Single-family immigration bills face great difficulty in Congress
Tucson, Arizona | Published: 06.15.2008
FRESNO, Calif. — U.S. Sen. Dianne Feinstein intervened in 2003 to help Nayely Arreola and her family avoid deportation to Mexico, answering her prayers. But Arreola now thinks it was a mixed blessing.
The legislation Feinstein introduced on Arreola's behalf — a so-called private bill — has languished in committee and might never be approved. Feinstein has reintroduced it to keep it alive and could do so again in January. As long as the bill is pending, the Arreola family can stay in the United States. But until it passes, they remain in limbo, knowing that one day, they may have to leave.
"It has been helpful," said Arreola, who graduated in May from Fresno Pacific University with a bachelor's degree in business administration. But she added: "It's very nerve-racking for my parents, who have to sit and wait."
A private bill can lead to permanent legal residency and often is a high-profile affair, generating headlines about the end of an immigration nightmare.
Arreola said she must apply each year for authorization to work in the United States, even though she has lived here since she was a baby. Every time she changes her job or address, she must alert immigration authorities. And it's unclear what will happen if Congress never passes a bill on her behalf. The Arreola family probably will have to approach Feinstein's successor to keep the bill alive after she leaves office.

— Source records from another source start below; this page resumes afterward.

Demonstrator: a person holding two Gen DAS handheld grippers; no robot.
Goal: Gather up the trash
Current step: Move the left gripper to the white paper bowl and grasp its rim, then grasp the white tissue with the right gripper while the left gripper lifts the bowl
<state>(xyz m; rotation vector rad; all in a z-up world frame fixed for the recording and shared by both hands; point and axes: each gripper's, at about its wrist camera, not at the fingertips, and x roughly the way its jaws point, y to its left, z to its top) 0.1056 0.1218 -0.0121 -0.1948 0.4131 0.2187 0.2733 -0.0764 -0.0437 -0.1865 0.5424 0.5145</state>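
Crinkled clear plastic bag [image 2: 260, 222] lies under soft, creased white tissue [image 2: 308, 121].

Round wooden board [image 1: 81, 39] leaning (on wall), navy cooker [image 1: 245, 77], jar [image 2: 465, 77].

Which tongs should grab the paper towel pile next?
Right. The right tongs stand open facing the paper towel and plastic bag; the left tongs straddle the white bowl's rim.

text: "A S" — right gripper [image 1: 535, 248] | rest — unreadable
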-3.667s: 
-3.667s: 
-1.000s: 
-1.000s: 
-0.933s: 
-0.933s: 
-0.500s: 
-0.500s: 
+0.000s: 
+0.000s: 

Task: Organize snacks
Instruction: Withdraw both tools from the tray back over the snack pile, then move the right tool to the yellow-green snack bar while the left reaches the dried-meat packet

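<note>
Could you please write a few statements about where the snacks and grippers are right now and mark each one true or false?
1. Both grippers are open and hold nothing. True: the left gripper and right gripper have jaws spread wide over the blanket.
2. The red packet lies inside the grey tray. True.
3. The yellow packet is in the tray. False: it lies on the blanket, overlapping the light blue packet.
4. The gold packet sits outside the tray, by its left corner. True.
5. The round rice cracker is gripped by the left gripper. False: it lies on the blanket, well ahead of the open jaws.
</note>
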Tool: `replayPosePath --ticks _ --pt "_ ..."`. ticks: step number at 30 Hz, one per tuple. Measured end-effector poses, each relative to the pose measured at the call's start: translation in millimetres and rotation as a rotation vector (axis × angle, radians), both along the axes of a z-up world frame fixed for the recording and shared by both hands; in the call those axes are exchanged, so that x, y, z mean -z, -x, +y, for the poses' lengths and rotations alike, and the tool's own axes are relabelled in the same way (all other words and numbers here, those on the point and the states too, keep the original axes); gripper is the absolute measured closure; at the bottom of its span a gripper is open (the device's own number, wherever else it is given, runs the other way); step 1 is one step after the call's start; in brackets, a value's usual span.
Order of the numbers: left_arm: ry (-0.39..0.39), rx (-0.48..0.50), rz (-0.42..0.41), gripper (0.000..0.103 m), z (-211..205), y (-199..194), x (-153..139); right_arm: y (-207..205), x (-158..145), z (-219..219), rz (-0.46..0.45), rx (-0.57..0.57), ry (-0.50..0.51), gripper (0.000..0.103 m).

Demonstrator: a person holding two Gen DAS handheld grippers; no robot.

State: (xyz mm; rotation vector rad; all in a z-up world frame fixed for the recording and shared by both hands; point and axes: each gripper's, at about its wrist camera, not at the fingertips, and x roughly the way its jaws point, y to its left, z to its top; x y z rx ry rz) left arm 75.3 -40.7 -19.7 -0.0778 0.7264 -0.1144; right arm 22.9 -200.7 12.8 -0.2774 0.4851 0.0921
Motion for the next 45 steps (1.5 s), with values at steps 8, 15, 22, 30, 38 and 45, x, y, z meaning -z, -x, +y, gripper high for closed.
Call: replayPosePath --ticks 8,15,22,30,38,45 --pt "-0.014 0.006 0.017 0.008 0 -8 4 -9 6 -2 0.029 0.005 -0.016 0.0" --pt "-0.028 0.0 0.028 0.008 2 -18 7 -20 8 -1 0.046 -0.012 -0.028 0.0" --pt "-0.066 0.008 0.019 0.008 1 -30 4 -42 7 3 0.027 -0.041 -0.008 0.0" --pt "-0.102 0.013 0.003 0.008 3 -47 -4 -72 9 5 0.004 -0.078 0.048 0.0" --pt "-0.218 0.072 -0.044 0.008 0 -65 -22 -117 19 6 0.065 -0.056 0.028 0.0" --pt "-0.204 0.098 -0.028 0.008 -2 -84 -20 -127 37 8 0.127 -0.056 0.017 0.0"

The only long-term solution, advocates say, is comprehensive immigration reform.
"We need political courage," said David Leopold, vice president of the American Immigration Lawyers Association. "What Congress needs to do is pass a workable, user-friendly immigration law."
Only 41 of the 945 private bills introduced by House and Senate members since 1997 have been enacted, records show. This is a success rate of less than 5 percent.
Congress grew even more leery of private immigration bills in the wake of the 9/11 terrorist attacks, the Congressional Research Service noted in a 2005 study of the subject.
Once a bill is introduced, immigration officials halt deportation as "a matter of custom and courtesy," Congressional Research Service analyst Margaret Mikyung Lee noted.
Lee wrote that if a bill dies and is not reintroduced, immigration authorities typically will set a new deportation date for February of the next congressional session.
"If there is no bill pending, we will move forward with the removal," said Virginia Kice of U.S. Immigration Enforcement.
One of the few successful private bills was for former South Vietnamese helicopter pilot named Nguyen Quy An. An, who lost both his arms in combat, moved to the San Francisco Bay Area. Congress was impressed with his service, which included saving the lives of four U.S. airmen, and lawmakers approved a private bill on his behalf.
Feinstein has won approval for four of 25 private bills she introduced since 1992, including one that helped a battered wife from Iran named Mina Vahedi Notash.
In 2003, the Arreola family's story grabbed attention in the central San Joaquin Valley in California. Nayely Arreola was a baby when her parents brought her into the United States illegally in 1986. In the late 1990s, her father, Esidronio Arreola, hired a San Francisco attorney to help obtain legal status for himself, his wife, Nayely and another daughter. Nayely Arreola was 16 and had a 3.9 grade-point average at Granite Hills High School when her deportation was halted by the bill. Three of her siblings are U.S. citizens.
The House and Senate judiciary committees have different rules for private immigration bills, according to the Congressional Research Service. The House panel will only get involved in cases of "extreme hardship," and the lawmaker must make a formal request at a public meeting of the immigration subcommittee.
The Senate does not require the "extreme hardship" standard to be met, and a formal meeting of the subcommittee is not required.
The bill filed on behalf of the Arreola family currently sits in the Senate judiciary committee.